We want to believe that we are suffering because of the few greedy people who have robbed us. That we are suffering because we have been deceived by a corrupt government, but that is only slightly true. A better way of looking at it is that the system that we have fallen victim to is a system that we ourselves have fought to hold in place because we desire the material wealth that is only possible through a system such as ours. We yell foul, only because it has broken down before we have had the chance to reach the top. I say we because this is a Democracy and we have, and have always had the power to change the system, which we have not done because we have wanted our own chance at the golden ring. Whether we can count ourselves among the haves or the have-nots, we are not separated by greater values but by lesser opportunities. We need to learn, first and foremost that it doesn’t matter whether or not we profited by the system – we still chose to hold it in place. The capitalist system, contrary to Democracy, creates mountains where those who can climb, can look down and feel superior to those who cannot.
So as we continue down this road of economic collapse, we are given a chance along the way to find our hearts, to forget about what we have left to lose and consider what we have left to share with those who have nothing left at all. It will be a long road down, and all along the way we will have this opportunity to rise up and embrace the God within our hearts, perhaps this is the rising in our bodies, while we live to the Spiritual principals that are buried in our hearts.
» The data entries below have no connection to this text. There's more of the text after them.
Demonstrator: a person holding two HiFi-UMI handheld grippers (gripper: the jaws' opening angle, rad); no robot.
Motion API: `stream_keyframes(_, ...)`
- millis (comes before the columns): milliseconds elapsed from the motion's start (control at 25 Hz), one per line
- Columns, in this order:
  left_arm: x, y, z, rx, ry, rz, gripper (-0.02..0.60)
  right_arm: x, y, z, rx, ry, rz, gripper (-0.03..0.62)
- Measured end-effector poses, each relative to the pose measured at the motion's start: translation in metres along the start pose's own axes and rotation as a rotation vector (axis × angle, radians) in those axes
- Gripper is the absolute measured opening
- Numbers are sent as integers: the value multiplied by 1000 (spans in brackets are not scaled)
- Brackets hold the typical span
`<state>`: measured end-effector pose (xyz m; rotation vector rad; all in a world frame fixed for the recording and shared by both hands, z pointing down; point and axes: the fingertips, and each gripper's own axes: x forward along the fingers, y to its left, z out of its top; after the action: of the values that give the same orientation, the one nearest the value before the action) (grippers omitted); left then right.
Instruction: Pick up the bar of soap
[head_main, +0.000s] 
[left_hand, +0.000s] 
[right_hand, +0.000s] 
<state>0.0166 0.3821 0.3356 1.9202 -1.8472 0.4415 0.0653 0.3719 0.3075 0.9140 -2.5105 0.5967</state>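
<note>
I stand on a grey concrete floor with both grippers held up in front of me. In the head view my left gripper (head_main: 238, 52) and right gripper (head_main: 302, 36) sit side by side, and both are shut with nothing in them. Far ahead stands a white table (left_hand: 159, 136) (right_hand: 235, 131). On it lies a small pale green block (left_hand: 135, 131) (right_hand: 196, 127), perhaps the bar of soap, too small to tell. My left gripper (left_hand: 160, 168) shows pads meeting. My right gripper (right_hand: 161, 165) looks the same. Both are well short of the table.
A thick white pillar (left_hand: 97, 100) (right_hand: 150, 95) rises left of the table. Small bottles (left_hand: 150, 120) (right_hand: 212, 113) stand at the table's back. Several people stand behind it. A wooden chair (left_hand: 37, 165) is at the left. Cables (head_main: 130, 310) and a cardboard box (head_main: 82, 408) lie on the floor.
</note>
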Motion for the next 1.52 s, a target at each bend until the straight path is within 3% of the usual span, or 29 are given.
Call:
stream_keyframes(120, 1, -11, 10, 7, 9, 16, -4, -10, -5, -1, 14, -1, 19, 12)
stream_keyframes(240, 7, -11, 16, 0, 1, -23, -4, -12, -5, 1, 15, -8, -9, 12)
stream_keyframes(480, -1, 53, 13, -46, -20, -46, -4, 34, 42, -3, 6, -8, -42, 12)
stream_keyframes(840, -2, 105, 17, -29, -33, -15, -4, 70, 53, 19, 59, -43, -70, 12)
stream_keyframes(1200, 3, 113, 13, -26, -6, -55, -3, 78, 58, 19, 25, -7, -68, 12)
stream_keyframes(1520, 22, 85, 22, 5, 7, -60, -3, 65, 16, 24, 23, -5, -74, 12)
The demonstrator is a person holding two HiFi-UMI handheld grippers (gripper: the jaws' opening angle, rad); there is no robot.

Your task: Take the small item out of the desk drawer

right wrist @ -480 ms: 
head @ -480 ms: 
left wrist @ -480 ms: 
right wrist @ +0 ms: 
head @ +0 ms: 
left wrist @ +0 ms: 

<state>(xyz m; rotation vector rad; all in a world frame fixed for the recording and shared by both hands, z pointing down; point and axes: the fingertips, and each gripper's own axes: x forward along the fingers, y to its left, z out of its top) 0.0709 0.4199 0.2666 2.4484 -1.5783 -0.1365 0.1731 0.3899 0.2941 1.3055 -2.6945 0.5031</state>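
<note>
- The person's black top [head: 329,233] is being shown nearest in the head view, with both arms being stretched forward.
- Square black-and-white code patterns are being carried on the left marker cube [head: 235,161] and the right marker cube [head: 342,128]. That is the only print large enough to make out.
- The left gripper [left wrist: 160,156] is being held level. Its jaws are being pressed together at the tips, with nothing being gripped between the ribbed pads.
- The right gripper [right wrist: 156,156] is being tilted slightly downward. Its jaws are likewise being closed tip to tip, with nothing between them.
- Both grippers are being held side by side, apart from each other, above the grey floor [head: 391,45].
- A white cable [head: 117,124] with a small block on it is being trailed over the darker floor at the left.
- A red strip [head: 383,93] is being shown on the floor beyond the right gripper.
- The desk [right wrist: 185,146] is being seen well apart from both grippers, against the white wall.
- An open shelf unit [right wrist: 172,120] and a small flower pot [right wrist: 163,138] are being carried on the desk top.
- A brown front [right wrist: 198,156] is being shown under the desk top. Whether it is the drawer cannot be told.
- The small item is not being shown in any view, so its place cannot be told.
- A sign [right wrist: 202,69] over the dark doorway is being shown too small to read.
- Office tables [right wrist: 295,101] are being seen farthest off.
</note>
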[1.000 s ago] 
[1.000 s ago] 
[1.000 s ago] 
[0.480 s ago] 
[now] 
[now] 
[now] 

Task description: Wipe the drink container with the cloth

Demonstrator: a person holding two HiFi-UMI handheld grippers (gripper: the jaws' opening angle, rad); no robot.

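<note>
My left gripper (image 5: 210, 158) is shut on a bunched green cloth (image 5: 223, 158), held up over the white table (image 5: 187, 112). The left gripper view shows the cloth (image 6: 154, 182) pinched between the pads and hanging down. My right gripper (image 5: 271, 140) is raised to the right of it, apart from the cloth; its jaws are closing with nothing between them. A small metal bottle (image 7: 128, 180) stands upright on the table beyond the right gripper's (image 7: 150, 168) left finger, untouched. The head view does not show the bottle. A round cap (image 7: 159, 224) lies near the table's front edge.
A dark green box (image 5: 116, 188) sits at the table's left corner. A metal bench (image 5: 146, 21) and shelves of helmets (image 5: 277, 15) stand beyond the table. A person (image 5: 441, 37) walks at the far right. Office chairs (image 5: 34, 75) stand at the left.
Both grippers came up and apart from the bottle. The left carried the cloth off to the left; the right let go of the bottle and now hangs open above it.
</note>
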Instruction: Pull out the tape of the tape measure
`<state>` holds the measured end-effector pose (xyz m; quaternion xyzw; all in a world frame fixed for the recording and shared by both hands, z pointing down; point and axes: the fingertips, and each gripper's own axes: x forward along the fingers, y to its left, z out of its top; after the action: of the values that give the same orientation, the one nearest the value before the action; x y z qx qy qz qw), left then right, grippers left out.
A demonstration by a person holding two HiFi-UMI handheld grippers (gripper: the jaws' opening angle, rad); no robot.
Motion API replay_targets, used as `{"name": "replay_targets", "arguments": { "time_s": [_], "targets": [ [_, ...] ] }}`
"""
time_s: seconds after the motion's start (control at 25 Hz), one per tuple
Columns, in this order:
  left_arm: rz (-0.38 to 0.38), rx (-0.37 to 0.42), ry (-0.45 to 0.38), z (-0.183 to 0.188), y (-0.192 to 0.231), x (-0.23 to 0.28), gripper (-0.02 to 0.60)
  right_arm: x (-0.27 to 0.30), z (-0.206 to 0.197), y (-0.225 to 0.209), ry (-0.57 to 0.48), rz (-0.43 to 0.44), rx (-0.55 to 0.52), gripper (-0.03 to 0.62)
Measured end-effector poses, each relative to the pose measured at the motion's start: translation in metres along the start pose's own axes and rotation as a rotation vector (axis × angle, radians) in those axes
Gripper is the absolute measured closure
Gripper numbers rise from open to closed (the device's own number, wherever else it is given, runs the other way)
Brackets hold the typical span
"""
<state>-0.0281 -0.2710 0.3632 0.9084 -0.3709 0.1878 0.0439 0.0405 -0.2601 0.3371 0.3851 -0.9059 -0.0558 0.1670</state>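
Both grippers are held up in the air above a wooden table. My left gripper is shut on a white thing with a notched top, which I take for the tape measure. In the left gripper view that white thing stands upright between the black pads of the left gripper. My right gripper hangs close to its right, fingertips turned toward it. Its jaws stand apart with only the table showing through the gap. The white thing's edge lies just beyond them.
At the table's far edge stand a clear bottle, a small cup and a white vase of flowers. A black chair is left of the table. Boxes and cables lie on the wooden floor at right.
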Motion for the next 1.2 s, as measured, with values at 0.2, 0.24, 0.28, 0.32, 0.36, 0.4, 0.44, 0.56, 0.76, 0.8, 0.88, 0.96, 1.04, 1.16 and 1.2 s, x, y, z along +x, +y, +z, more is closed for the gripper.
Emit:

For those Christians who are waiting for Christ to come and take them up in their bodies, perhaps, Christ is here already, waiting for them to enter their hearts and rise up to Christ’s level of unconditional love, while they are still in their bodies. The number 144,000 breaks down in numerology to the number 9, which is the number of Universal Love.
More than any time in our recorded history it behooves us to remember that we are souls, and as souls we are learning. Our Teacher is God and the text is the book of life with all of its stages and all of its experiences. United, as One, we can have more happiness in our lives than money could ever buy. We just have to open our hearts and see God, love God, and server God in and through every creature on earth. In this final battle, the material world has no chance against the Spiritual, we just have to take a side and live it.